Vooruitlopend op de komst van zwaardere Duitse tanks, begonnen de Britten in 1940 met de ontwikkeling van een nieuw 17-ponder antitankkanon. Aangekomen in 1942, werden QF 17 kanonnen met spoed naar Noord-Afrika om te helpen omgaan met de Tiger-dreiging. De Britten pasten het pistool aan voor gebruik in een M4 Sherman en creëerden de Sherman Firefly. Hoewel bedoeld als een noodmaatregel totdat nieuwere tanks konden arriveren, bleek de Firefly zeer effectief tegen de Tiger en werden er meer dan 2.000 geproduceerd.

Gevangen Tijger I
Amerikaanse troepen met een gevangen genomen Tiger I-tank in Noord-Afrika, 1943.Amerikaanse leger

Aangekomen in Noord-Afrika waren de Amerikanen niet voorbereid op de Duitse tank, maar deden geen moeite om deze tegen te gaan, omdat ze niet verwachtten dat ze hem in aanzienlijke aantallen zouden zien. Naarmate de oorlog vorderde, had Shermans het monteren van 76 mm-kanonnen enig succes tegen Tiger Is op korte afstand en werden effectieve flankerende tactieken ontwikkeld. Daarnaast de M36 tankjager en later de M26 Pershing, met hun 90 mm kanonnen ook in staat waren om de overwinning te behalen.

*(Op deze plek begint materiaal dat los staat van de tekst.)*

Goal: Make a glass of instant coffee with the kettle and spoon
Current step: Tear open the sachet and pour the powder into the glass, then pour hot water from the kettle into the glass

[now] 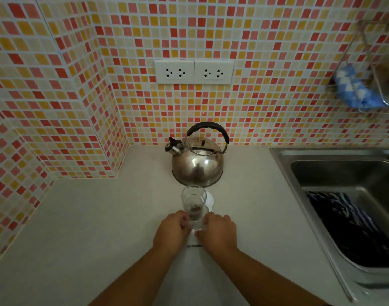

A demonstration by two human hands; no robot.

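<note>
Your left hand (pixel 172 231) and right hand (pixel 219 234) have fingers clamped on the clear upright glass (pixel 194 206); the steel kettle (pixel 197 161) stands just beyond on the tabletop (pixel 100 217), black handle arching left-right, equally near both.

Two bare forearms and hands, nothing worn

Both arms showed uncovered from the lower edge of the view up to the fingers: no sleeve, cuff or glove appeared on either one. The left hand (pixel 172 230) and the right hand (pixel 219 231) carried no ring, watch, strap or bracelet that could be seen, and both wrists were plain. The fingers were short and rounded, with the knuckles showing as soft ridges across the backs of the hands. The nails were too small and dim to tell apart. The forearms widened evenly toward the elbows, which lay outside the view
</note>
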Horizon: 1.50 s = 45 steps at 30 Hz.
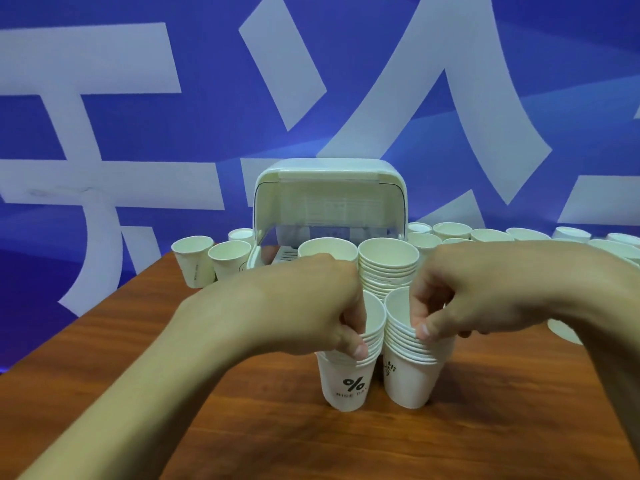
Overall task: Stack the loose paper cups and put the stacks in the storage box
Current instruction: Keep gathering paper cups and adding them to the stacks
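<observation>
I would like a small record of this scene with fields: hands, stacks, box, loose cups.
left hand: grips the left stack with the % print, at its rims
right hand: pinches the rims of the right stack
stacks: both upright on the table, side by side
storage box: lid open, behind the stacks
loose cups: upright, on both sides of the box

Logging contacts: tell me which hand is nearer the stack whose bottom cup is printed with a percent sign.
Left. The left hand grips the percent-sign stack at its rims; the right hand pinches the neighbouring stack to its right.
</observation>
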Available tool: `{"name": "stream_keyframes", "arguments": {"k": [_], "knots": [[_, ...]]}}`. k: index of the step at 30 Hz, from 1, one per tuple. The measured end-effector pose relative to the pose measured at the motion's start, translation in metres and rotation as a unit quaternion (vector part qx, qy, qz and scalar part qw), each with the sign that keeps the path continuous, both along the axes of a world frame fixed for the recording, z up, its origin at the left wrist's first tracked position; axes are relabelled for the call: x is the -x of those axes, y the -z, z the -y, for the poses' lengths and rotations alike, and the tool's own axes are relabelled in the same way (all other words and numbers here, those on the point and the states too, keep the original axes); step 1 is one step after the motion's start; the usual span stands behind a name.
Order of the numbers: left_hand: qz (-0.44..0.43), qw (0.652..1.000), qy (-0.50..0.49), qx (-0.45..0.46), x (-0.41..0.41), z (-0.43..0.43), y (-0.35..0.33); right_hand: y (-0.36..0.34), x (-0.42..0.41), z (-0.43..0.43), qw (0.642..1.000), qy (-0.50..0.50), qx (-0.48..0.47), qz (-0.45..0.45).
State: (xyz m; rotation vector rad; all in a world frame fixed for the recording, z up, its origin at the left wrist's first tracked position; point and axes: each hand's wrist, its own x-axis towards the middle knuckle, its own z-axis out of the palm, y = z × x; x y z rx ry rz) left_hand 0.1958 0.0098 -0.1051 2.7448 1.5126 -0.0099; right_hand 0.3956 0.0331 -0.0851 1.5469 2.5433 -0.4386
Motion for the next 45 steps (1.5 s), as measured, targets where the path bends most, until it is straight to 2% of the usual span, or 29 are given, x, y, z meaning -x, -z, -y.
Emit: {"name": "stream_keyframes", "arguments": {"k": [5, 9, 14, 16, 19, 22, 26, 32, 36, 45], "knots": [[0.015, 1.0, 0.014, 0.012, 0.002, 0.001, 0.0, -0.004, 0.001, 0.011, 0.999, -0.012, -0.041, 0.032], [0.077, 0.996, -0.008, -0.042, 0.02, 0.003, -0.018, -0.021, 0.024, 0.026, 0.989, 0.01, -0.145, -0.023], [0.072, 0.97, -0.121, -0.197, 0.08, -0.007, -0.038, -0.045, 0.115, 0.011, 0.957, -0.046, -0.278, -0.07], [0.073, 0.954, -0.188, -0.22, 0.114, -0.021, -0.036, -0.045, 0.156, -0.009, 0.948, -0.068, -0.303, -0.069], [0.075, 0.931, -0.289, -0.208, 0.169, -0.049, -0.019, -0.029, 0.212, -0.045, 0.955, -0.08, -0.285, -0.02], [0.076, 0.921, -0.345, -0.162, 0.209, -0.074, 0.018, -0.005, 0.254, -0.068, 0.969, -0.094, -0.227, 0.03], [0.11, 0.92, -0.35, -0.14, 0.227, -0.094, 0.06, 0.017, 0.284, -0.081, 0.972, -0.085, -0.192, 0.102], [0.126, 0.924, -0.317, -0.17, 0.223, -0.108, 0.081, 0.043, 0.302, -0.099, 0.961, -0.05, -0.238, 0.133], [0.203, 0.894, -0.334, -0.219, 0.225, -0.115, 0.093, 0.058, 0.305, -0.106, 0.964, -0.023, -0.234, 0.125], [0.065, 0.901, -0.371, -0.213, 0.222, -0.106, 0.073, 0.037, 0.287, -0.077, 0.956, -0.058, -0.281, 0.058]]}}
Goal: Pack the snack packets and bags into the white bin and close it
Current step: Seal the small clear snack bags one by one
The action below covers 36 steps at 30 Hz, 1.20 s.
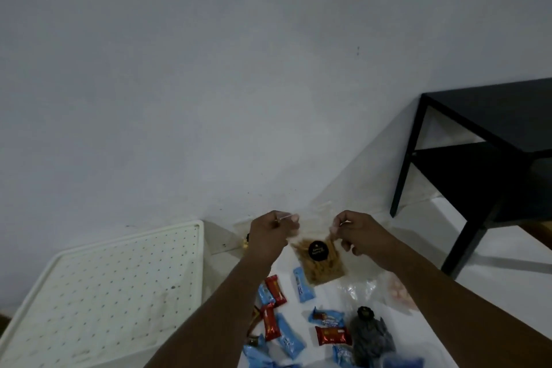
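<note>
A clear bag of orange snack sticks (318, 263) with a round black label hangs above the white floor. My left hand (270, 233) pinches its top left corner and my right hand (357, 231) pinches its top right corner. Below lie several small blue packets (304, 284) and red packets (276, 290), a dark bag (370, 337) and a clear bag of pale round snacks (398, 293). The white bin's perforated lid (104, 287) lies flat at the left. The bin's body is not in view.
A black metal side table (484, 140) with a lower shelf stands at the right against the white wall (209, 69). The floor (493, 293) is white.
</note>
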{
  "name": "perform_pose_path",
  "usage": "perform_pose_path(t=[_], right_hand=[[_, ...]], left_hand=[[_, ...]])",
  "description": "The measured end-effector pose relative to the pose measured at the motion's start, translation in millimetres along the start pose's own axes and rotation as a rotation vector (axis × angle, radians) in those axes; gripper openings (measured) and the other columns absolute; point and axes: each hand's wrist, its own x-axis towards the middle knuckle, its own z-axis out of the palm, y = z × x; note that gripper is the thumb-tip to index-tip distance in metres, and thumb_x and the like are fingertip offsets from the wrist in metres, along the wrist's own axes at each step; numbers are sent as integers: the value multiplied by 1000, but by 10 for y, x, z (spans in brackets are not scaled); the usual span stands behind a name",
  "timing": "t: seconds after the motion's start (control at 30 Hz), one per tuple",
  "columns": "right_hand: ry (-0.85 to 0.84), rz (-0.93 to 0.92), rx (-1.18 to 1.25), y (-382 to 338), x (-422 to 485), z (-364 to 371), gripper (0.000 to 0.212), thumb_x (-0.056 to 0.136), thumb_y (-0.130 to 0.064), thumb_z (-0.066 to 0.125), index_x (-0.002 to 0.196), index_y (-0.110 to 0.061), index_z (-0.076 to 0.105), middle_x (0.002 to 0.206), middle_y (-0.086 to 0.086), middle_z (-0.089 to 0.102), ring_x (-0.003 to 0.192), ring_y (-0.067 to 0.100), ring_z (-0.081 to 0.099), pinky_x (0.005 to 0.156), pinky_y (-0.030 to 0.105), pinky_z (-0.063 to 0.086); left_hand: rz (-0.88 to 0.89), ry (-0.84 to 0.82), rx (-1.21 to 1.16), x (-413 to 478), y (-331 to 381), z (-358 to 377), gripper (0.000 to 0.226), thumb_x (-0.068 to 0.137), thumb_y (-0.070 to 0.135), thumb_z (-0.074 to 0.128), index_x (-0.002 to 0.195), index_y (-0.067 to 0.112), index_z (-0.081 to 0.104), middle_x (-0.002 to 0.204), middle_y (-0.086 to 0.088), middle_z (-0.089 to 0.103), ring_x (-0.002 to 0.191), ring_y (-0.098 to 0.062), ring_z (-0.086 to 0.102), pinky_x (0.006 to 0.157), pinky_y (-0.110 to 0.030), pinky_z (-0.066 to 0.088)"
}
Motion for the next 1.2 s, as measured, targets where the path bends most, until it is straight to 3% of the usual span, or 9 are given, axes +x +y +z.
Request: perform_pose_path(t=[0.17, 0.4, 0.63, 0.77, 0.87, 1.03, 1.13, 1.2], right_hand=[[29, -124, 35, -463, -259, 196, 19, 87, -35, 67, 96, -17, 68, 96, 2, 75, 70, 14, 48, 55, 25, 35], [-17, -249, 98, -819, -529, 516, 26, 93, -31, 61, 83, -9, 68, 91, 12, 73, 65, 16, 47, 55, 26, 36], [35, -349, 77, -939, -683, 759, 28, 93, -25, 62, 76, -3, 66, 74, 10, 70, 61, 15, 44, 54, 23, 34], [52, -325, 118, -955, -760, 905, 31, 91, -31, 63, 82, -2, 70, 76, 12, 72, 64, 19, 50, 56, 25, 36], [72, -299, 235, -961, -794, 956, 23, 93, -25, 61, 87, -5, 71, 79, 13, 72, 71, 24, 51, 57, 27, 37], [159, -291, 323, -965, -789, 1012, 31, 92, -20, 62, 61, -21, 67, 69, 5, 66, 80, 28, 50, 74, 42, 37], [181, -277, 312, -925, -799, 1016, 24, 91, -24, 63, 69, -16, 68, 66, 6, 65, 78, 28, 53, 72, 40, 38], [183, -266, 318, -916, -808, 1025, 21, 91, -25, 63, 77, -10, 69, 67, 8, 65, 72, 26, 55, 67, 37, 40]], left_hand=[[18, -122, 7, -326, 430, -189, 10, 85, 23, 75, 84, 13, 73, 83, -11, 75, 79, -22, 70, 76, -37, 52], [54, -150, -70, -678, 748, -507, 13, 90, 22, 69, 89, 10, 69, 86, -11, 74, 84, -28, 75, 59, -26, 52], [102, -115, -90, -835, 764, -702, 13, 89, 19, 70, 83, 7, 69, 85, -18, 73, 86, -35, 74, 68, -34, 50], [173, -65, -77, -837, 758, -819, 16, 88, 18, 71, 74, 11, 68, 78, -15, 75, 91, -41, 71, 77, -41, 48], [190, -56, -120, -859, 801, -859, 18, 86, 18, 73, 70, 11, 67, 74, -12, 74, 91, -37, 73, 80, -45, 50], [113, -68, -240, -954, 768, -840, 18, 83, 26, 76, 79, 9, 78, 86, -19, 76, 93, -36, 72, 78, -38, 55], [68, -81, -303, -996, 744, -849, 24, 86, 24, 73, 86, 0, 74, 91, -23, 75, 91, -35, 73, 75, -36, 57], [72, -78, -300, -988, 748, -862, 19, 88, 20, 70, 80, 4, 71, 87, -20, 75, 93, -35, 73, 73, -35, 55]])
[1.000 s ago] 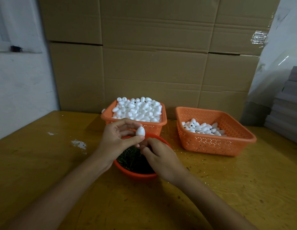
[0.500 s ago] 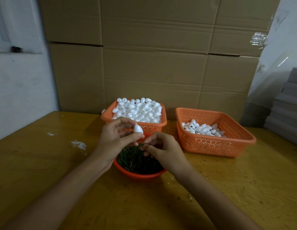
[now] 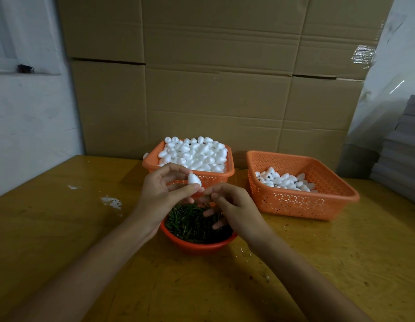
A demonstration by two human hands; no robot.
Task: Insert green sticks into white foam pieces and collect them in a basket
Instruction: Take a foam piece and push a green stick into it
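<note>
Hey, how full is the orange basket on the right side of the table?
Mostly empty. The right basket holds only a shallow layer of foam pieces on its floor; its walls stand bare above them.

No writing, label, brand or number can be read here. The cardboard boxes (image 3: 213, 89) at the back show plain brown faces, and the shiny tape patch (image 3: 363, 54) on them shows only glare. The small dark object (image 3: 26, 69) on the white wall may carry a marking, but it is too blurred to tell.
</note>
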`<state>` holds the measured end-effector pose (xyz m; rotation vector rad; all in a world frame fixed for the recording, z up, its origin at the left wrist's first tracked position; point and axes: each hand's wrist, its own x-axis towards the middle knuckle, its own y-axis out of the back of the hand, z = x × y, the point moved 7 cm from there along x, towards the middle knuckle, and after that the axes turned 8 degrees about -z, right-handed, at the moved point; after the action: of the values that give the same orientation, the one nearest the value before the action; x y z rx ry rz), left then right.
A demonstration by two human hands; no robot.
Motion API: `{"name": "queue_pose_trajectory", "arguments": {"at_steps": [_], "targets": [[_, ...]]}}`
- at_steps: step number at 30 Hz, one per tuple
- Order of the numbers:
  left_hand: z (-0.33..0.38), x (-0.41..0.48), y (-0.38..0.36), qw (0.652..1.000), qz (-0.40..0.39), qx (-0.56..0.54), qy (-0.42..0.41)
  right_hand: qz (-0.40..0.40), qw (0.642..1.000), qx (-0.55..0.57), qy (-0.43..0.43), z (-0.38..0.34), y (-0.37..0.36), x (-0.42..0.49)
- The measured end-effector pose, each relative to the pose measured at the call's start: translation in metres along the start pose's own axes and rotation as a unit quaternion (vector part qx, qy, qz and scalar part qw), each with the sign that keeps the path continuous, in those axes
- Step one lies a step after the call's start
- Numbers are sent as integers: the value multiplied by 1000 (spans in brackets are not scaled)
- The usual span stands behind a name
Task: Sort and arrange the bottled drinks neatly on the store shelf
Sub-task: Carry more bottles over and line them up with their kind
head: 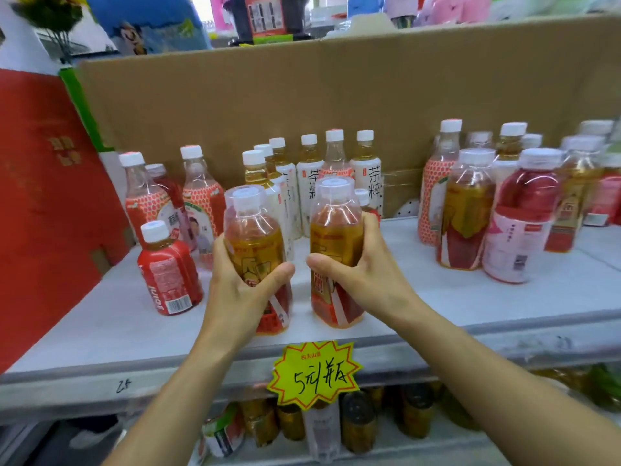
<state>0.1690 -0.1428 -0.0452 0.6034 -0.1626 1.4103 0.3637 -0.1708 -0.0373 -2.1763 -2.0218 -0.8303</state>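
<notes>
**DESK:** What does the centre of the frame show?

**CAPTION:** A person's left hand [248, 284] wraps fingers and thumb round the left amber bottle [253, 230]. The right hand [356, 274] grips the right amber bottle [336, 216], which is the same kind. Both hands are curled round the labels, below the bottles' shoulders.

**DESK:** How do the bottles stand?

**CAPTION:** They are upright, caps up and long axes vertical, side by side with a narrow gap between them. They sit at the front edge of the grey shelf [470, 297], just above the yellow price tag [314, 373]. Whether their bases rest on the shelf or hang just off it cannot be told.

**DESK:** Where would they go?

**CAPTION:** A matching amber bottle [465, 210] stands in the cluster at the right of the frame, and a bare strip of shelf lies between it and the held pair. The likely home is therefore to the right, nearer the right hand, and the left hand would have farther to travel. White-labelled bottles [309, 183] fill the centre rear against the cardboard sheet [302, 89]. A red-wrapped bottle [168, 274] stands to the left of the held pair.

**DESK:** Any risk?

**CAPTION:** The move appears to call for a sideways carry with both bottles kept vertical. The pink-labelled bottle [517, 223] at the front of the right cluster is the one most likely to be knocked.
</notes>
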Motion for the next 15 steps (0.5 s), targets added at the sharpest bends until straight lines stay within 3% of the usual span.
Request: {"name": "queue_pose_trajectory", "arguments": {"at_steps": [8,15], "targets": [[58,-14,-79,996,-53,-43,-53,65,997,11,26,-15,79,-46],[98,-24,-167,994,-73,-63,-44,91,995,-37,24,-6,174,-80]]}}
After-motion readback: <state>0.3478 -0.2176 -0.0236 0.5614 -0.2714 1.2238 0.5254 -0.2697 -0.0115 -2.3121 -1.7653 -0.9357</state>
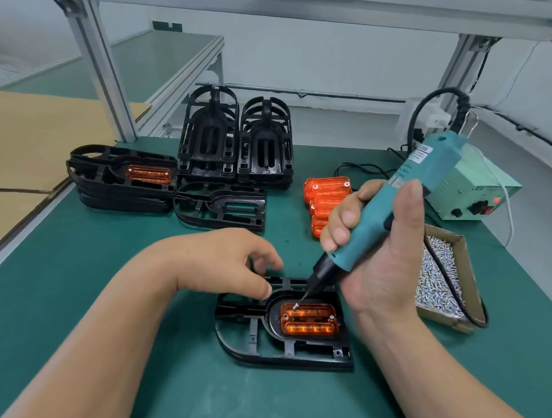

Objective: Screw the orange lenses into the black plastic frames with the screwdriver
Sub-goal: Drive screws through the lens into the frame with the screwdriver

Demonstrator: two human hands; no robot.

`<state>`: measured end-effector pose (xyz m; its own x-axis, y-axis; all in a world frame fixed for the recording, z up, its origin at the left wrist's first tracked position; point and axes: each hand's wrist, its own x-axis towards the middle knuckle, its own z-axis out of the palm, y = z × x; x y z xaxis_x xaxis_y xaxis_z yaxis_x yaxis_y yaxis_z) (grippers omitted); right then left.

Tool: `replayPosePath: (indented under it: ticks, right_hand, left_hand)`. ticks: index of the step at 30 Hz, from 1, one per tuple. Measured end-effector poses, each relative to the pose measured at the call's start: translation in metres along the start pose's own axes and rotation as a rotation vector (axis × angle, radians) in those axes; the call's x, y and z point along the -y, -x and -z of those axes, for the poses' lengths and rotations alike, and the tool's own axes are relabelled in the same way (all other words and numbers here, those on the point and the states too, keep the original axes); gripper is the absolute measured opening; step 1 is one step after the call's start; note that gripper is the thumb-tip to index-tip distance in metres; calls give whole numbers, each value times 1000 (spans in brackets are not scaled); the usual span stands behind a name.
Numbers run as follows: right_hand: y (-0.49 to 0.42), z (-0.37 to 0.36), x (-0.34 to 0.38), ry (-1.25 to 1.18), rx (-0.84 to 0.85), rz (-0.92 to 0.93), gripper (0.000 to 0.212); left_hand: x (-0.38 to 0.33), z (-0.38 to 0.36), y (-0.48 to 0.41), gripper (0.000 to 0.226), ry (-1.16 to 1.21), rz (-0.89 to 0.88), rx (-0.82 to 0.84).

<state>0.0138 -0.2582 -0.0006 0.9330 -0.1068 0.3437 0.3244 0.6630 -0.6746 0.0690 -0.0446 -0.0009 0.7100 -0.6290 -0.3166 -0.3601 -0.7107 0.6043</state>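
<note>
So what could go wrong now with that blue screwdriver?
1. The screwdriver leans, so the screw might go in crooked, or the tip could slip and scratch the orange lens.
2. The left hand rests on the black frame close to the tip; a slip could poke it.
3. The cord lies across the box of screws; a tug might spill them.
</note>
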Motion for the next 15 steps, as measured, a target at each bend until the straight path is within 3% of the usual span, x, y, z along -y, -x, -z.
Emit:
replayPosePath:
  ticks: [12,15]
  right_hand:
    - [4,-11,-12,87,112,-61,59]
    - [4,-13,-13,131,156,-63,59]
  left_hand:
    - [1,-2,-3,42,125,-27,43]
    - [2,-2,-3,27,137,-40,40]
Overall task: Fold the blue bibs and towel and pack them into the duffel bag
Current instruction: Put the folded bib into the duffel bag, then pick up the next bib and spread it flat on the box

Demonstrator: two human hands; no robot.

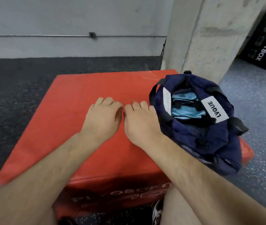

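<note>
The red padded box point(83, 88) in front of me wears a smooth vinyl skin with a soft sheen, faintly scuffed pale near its far edge. My duffel bag point(210, 140) is matt navy cloth, a little fuzzy and creased, with black woven webbing handles point(151, 93) and a smooth white label point(214, 112) printed in black. Inside it I see light blue cloth point(183, 96), soft and crumpled. The dark floor point(23, 82) looks like rough, speckled rubber. The pillar point(210, 38) is bare concrete, pitted and chalky; the wall point(64, 18) is smoother, matt grey. The black soft box point(265, 38) is slightly glossy vinyl with white print.
</note>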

Aan het oostfront namen de Sovjets verschillende oplossingen aan voor de aanpak van de Tiger I. De eerste was het opnieuw starten van de productie van het 57 mm ZiS-2 antitankkanon dat de penetrerende kracht bezat die het pantser van de Tiger doorboorde. Pogingen werden gedaan om dit pistool aan de T-34 aan te passen, maar zonder betekenisvol succes.

In mei 1943 legden de Sovjets het zelfrijdende pistool van de SU-152 af, dat in een antitankrol zeer effectief bleek. Dit werd het jaar daarop gevolgd door de ISU-152. Begin 1944 begonnen ze met de productie van de T-34-85, die een 85 mm kanon bezat dat in staat was om het pantser van de Tijger te verwerken. Deze opgeschoten T-34's werden in het laatste jaar van de oorlog ondersteund door SU-100's met 100 mm kanonnen en IS-2 tanks met 122 mm kanonnen.